Deux prononciations acceptées

Des critères qui, d’évidence, ne sont pas respectés. Pour preuve les exemples mentionnés plus tôt, comme Awasisak Mēskanow. Ou encore le boulevard Lagimodière.

Michel Durand-Wood commente: « Lagimodière est un exemple parfait. Il y a deux prononciations différentes acceptées. Celle en français, celle en anglais. Une personne peut dire l’une ou l’autre à n’importe qui et l’autre saura tout de suite de quoi elle parle. Et pour ceux qui ne prononcent aucune des deux versions, il y a le sobriquet Lag. »

À son sens, les Winnipégois sont parfaitement en mesure de s’adapter.

Pour Paulette Duguay, cette richesse phonétique est à célébrer. « C’est ce qui nous rend uniques, c’est ce qui ce qui fait la beauté du Canada. »

Les réactions des personnes honorées

Pour Paulette Duguay, présidente de l’Union nationale métisse Saint-Joseph du Manitoba (UNMSJM), la nouvelle a été surprenante. « Je n’en reviens pas! (rires) Lorsque Mathieu Allard m’a approchée avec ce concept-là en 2021, j’ai ri parce que je pensais qu’il plaisantait. Je trouvais que c’était une bonne farce. Mais là, je vois bien qu’il était sérieux. C’est flatteur, mais il y a tellement d’autres gens plus méritants que moi. »

L’Aînée métisse ne fait clairement pas dans la fausse modestie. « J’avais complètement oublié l’initiative de Mathieu. Et là, il y a quelqu’un d’Ottawa qui me félicite parce qu’on va donner nom nom à une rue. Je ne l’ai même pas encore dit à tous les membres de ma famille. Pour moi, c’est de la fantaisie. »

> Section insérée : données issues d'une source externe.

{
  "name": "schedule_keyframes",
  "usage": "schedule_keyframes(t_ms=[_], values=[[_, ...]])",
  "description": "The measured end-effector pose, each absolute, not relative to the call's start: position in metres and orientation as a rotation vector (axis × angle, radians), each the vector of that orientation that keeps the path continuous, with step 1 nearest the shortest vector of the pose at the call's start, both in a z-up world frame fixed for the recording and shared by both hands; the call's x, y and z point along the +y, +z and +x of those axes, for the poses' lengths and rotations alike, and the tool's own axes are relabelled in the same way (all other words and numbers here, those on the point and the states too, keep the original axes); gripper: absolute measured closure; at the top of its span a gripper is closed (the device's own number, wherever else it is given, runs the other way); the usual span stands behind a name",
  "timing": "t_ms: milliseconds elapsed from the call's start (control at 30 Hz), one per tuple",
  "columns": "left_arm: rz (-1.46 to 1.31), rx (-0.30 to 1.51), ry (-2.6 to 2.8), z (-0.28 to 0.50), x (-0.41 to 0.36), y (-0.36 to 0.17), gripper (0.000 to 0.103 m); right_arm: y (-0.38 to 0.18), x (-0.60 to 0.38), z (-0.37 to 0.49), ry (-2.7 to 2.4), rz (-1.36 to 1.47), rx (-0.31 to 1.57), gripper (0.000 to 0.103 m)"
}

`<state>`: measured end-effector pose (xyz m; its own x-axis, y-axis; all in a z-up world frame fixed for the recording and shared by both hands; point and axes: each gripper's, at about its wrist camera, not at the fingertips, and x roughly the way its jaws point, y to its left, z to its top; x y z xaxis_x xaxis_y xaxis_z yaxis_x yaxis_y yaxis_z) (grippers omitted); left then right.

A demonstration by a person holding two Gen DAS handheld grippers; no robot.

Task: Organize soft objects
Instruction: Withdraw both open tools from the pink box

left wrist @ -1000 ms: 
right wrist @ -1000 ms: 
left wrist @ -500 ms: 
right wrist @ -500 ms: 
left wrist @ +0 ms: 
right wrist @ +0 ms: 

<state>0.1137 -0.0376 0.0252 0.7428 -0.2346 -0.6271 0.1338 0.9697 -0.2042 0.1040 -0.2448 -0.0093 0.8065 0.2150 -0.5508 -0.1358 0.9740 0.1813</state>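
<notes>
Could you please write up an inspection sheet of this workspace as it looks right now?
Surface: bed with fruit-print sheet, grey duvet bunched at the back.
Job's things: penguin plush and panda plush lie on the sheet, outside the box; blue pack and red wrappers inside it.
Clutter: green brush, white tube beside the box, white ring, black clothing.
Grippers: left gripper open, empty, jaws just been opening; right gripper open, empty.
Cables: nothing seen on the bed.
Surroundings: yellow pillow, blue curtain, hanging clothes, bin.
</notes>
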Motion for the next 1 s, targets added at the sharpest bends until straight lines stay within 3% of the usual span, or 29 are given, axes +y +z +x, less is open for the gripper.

À la fois flattée et gênée, Paulette Duguay finit par rire de ne trop savoir quoi en penser. « Je me doute que c’est une reconnaissance de ma contribution envers les Métis francophones du Manitoba. C’est vrai que de ma part c’est un engagement de longue date et que j’apprécie vraiment le geste. Mais j’ai travaillé dur avec une équipe. Et puis il y a aussi eu bien des générations avant moi. Vraiment, ce n’est pas juste moi qui mérite cette reconnaissance-là. Je l’accepte volontiers, mais avec à l’esprit tous ceux qui étaient là avant moi. Je pense en particulier à ma mère, à mes grands-parents. Je les porte toujours avec moi, donc je partage l’honneur avec eux aussi. »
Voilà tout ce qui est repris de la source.